Il problema odierno è quello individuato da Keynes nel 1943: disporre di una sede per determinare la formazione di un volume di liquidità internazionale, atto a sostenere un concordato saggio di espansione dell'economia mondiale e a soddisfare, in particolare, i bisogni dei Paesi in via di sviluppo.
Vi sono alternative all'"utopia" keynesiana? La conservazione del presente stato di cose concorre ad accrescere i rischi di guerra. La ri-monetizzazione dell'oro, per il motivo individuato da Keynes e per la concentrazione delle riserve mondiali in Sudafrica e in Unione Sovietica, avrebbe conseguenze deflazionistiche e destabilizzanti di portata incalcolabile. Infine, le tensioni cui è già sottoposto il Sistema Monetario Europeo segnalano il carattere illusorio della soluzione legata alla creazione di diverse aree regionali di stabilità monetaria.

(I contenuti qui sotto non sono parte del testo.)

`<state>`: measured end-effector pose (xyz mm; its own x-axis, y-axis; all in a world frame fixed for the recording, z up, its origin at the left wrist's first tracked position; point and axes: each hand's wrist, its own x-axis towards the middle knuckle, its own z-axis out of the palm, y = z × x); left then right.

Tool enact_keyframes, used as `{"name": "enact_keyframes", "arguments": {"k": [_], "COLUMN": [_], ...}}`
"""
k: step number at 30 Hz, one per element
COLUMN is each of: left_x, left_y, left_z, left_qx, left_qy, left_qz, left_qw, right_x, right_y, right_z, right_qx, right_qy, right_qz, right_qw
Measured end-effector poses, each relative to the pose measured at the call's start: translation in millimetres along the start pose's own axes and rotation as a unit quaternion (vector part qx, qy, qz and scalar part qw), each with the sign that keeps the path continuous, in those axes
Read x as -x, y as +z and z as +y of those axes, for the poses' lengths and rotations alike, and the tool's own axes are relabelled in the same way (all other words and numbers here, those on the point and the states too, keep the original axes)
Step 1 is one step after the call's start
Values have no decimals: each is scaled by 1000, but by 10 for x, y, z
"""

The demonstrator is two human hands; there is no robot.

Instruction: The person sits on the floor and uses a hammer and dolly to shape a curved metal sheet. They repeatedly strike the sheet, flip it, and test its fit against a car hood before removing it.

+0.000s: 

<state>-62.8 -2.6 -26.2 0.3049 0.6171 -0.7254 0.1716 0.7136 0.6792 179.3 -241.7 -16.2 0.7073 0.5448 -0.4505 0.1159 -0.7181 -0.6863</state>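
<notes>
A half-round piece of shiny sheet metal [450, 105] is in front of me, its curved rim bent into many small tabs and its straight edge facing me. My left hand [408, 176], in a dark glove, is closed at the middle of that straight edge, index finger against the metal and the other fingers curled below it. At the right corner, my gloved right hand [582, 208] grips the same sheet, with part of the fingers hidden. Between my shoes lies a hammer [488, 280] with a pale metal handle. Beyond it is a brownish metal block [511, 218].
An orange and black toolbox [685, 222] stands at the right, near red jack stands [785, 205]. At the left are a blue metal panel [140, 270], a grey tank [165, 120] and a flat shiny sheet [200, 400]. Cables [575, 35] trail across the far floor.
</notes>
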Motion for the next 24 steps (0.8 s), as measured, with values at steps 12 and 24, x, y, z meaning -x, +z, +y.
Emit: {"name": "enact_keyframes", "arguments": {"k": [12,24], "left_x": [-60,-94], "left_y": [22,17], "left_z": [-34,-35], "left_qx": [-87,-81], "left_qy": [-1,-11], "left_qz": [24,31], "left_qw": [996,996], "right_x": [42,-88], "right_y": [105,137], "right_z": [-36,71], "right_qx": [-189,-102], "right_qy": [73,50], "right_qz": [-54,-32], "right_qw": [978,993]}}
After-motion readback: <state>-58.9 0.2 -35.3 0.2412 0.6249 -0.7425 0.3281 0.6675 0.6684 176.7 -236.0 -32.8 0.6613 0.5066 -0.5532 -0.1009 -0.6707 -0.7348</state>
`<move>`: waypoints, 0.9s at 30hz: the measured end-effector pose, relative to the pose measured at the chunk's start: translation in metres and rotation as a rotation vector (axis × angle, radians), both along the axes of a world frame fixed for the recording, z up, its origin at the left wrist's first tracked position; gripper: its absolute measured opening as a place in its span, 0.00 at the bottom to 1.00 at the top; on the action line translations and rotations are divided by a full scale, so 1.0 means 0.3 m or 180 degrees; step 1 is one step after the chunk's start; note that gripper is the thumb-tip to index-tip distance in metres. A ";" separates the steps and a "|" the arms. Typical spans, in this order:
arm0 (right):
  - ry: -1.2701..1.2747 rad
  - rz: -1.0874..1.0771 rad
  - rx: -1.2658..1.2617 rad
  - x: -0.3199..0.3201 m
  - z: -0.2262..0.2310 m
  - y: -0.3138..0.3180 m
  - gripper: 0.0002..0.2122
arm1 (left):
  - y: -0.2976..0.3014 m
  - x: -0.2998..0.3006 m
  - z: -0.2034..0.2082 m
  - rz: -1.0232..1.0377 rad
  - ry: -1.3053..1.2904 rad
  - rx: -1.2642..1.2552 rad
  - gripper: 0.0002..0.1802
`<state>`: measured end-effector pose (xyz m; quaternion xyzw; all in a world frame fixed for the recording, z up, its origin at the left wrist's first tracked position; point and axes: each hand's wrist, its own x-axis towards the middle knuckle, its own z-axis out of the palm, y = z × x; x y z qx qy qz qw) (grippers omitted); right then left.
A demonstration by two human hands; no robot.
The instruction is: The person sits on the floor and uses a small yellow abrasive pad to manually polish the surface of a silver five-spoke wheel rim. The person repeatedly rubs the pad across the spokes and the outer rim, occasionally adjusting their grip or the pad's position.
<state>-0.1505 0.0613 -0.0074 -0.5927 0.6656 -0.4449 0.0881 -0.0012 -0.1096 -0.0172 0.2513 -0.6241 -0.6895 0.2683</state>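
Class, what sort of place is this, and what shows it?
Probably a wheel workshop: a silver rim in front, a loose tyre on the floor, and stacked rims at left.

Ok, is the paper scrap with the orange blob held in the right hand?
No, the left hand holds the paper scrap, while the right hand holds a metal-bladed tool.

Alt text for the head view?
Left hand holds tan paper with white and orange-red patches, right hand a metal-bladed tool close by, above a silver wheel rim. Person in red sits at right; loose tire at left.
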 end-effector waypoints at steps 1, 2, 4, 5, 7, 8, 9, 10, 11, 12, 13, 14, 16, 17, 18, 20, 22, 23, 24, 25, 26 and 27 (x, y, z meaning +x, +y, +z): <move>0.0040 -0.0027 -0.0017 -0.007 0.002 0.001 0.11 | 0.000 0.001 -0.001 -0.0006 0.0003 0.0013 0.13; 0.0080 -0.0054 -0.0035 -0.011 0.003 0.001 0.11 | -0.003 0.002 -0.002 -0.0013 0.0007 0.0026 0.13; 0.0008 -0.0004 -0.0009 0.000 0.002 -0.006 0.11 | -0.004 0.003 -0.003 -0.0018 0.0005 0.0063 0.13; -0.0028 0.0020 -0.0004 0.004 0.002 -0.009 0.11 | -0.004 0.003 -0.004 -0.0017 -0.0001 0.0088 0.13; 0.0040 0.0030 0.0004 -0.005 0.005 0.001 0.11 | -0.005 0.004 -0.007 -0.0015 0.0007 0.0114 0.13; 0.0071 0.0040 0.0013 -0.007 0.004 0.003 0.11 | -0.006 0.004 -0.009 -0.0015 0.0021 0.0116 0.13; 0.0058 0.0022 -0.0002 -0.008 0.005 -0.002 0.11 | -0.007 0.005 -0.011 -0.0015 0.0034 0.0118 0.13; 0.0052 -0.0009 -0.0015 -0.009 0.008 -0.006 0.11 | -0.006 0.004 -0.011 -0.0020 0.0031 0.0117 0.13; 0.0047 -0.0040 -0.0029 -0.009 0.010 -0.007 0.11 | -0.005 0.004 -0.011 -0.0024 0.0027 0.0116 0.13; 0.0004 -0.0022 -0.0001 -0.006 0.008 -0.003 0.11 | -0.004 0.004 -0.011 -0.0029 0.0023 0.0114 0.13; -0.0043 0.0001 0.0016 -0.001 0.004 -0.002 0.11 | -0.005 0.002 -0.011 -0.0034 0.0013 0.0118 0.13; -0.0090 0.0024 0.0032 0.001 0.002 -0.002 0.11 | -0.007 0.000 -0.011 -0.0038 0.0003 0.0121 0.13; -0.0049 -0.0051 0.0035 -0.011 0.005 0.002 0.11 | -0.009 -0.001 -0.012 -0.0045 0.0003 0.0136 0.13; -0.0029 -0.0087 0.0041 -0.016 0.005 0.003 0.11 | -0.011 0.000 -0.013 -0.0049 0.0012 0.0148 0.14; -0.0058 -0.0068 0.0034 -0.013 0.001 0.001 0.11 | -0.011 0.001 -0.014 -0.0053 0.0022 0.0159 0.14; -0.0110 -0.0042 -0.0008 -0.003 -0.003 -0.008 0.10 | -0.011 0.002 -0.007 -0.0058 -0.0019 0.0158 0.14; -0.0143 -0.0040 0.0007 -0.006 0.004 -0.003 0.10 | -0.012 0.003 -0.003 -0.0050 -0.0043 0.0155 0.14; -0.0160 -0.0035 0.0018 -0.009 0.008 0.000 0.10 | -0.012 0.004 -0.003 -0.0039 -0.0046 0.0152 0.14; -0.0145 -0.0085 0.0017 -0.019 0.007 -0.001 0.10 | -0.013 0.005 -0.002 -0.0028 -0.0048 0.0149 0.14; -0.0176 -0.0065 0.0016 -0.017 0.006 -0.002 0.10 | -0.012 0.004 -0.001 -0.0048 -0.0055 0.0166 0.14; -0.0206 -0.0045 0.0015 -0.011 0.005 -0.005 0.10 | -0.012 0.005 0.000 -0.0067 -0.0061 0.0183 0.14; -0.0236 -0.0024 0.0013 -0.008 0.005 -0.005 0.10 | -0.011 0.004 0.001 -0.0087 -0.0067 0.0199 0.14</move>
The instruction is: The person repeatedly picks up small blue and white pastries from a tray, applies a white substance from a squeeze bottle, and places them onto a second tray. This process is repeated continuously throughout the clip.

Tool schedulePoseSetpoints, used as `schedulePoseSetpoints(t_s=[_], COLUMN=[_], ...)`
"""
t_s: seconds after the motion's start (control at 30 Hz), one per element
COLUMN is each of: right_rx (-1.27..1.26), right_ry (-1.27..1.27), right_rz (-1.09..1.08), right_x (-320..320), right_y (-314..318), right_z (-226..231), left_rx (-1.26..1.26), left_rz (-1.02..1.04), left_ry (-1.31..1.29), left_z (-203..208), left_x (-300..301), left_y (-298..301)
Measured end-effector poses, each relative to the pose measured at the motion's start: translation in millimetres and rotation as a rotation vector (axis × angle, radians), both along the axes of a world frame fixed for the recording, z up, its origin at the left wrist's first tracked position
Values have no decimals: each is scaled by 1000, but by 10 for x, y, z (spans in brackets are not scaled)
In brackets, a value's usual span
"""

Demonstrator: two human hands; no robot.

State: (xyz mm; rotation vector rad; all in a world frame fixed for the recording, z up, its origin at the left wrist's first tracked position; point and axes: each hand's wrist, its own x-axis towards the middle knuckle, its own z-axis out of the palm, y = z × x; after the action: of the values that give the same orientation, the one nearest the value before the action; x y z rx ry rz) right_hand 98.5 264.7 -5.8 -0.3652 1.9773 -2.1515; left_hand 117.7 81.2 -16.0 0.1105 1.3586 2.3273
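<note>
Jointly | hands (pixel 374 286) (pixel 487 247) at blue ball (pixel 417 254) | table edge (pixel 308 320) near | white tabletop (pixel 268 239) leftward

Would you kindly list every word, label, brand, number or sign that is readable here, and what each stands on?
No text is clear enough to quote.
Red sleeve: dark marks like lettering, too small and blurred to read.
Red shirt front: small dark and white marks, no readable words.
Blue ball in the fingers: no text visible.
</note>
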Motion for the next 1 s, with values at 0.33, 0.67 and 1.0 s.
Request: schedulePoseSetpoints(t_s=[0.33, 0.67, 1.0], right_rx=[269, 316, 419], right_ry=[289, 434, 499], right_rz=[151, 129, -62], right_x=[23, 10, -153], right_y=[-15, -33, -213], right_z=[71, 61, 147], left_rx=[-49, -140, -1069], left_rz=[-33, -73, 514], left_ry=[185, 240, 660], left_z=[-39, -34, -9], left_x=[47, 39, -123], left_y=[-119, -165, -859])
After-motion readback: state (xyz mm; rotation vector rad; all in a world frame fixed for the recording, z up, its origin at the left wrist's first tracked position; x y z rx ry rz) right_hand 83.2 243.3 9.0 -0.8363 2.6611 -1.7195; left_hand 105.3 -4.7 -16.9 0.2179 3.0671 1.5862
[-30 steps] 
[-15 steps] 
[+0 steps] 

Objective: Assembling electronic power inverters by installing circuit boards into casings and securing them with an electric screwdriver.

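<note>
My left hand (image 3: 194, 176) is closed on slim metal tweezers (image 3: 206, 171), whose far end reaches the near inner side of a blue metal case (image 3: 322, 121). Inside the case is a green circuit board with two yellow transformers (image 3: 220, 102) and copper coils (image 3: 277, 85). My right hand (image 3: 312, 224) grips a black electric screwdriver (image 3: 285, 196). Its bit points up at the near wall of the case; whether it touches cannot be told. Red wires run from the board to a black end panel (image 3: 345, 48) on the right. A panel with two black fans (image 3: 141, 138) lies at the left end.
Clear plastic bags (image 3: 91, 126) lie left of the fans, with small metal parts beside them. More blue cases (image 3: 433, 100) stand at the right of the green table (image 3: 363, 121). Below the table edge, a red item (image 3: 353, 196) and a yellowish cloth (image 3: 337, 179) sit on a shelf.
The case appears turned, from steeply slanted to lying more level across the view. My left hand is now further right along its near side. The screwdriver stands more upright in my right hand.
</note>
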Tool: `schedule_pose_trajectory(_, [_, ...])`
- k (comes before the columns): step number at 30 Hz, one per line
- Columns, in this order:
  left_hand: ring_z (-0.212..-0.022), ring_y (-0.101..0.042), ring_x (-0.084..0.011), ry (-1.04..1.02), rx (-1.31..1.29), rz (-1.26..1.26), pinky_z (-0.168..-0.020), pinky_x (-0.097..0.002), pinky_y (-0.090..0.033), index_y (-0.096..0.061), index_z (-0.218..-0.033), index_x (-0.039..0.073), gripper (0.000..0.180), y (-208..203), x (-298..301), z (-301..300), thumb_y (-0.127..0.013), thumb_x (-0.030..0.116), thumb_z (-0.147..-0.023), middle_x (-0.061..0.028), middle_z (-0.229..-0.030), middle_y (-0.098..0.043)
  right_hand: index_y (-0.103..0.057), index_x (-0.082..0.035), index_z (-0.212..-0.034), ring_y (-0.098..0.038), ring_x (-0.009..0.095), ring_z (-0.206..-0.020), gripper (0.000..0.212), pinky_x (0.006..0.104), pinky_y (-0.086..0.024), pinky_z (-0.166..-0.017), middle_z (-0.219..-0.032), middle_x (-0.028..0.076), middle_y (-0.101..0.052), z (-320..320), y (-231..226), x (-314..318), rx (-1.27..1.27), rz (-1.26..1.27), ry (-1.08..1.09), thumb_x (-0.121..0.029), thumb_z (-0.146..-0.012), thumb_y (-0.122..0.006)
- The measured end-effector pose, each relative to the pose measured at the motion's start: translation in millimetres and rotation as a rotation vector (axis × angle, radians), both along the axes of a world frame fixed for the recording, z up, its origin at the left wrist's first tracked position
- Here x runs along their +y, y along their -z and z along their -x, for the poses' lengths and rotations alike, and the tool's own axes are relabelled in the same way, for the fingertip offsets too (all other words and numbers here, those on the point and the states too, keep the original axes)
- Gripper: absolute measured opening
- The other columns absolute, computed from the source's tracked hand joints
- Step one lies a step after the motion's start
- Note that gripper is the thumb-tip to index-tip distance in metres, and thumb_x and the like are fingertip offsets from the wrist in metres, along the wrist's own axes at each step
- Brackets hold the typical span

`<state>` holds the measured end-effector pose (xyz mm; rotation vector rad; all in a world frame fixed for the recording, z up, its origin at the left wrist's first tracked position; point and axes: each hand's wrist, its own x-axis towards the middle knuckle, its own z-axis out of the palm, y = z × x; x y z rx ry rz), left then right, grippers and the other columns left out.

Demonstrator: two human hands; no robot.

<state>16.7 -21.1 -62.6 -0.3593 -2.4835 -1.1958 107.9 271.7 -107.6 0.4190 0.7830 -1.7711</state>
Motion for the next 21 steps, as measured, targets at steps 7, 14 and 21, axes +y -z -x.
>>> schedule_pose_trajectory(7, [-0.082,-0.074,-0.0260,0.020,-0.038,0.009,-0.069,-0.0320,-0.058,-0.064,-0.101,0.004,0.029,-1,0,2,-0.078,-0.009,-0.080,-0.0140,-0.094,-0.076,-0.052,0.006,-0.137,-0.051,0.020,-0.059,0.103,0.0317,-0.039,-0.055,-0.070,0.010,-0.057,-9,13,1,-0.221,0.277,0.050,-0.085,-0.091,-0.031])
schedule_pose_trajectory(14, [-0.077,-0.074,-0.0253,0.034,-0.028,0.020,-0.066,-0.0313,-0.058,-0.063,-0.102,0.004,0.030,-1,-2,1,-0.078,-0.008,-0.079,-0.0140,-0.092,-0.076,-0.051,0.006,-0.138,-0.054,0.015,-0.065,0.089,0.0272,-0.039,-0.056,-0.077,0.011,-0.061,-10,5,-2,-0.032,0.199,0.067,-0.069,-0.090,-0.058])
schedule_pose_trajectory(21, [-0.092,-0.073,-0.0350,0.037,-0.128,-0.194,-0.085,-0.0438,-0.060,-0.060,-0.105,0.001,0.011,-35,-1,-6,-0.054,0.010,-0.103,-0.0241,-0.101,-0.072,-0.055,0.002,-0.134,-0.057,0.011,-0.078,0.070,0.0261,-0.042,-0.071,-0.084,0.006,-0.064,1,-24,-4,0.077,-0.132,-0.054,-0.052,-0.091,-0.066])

E' chiaro che, come vede Napoleone Colajanni, il tentativo di realizzare l'"utopia" keynesiana comporterebbe un sostanziale accordo internazionale circa la redistribuzione planetaria del reddito e non si vede come ciò non possa implicare la ricerca di forme di associazione tra Est e Ovest. Questa potrebbe essere una delle vie per governare in modo pacifico il "passaggio da un'epoca all'altra". I fatti sotto i nostri occhi non sono però tali da alimentare questa speranza.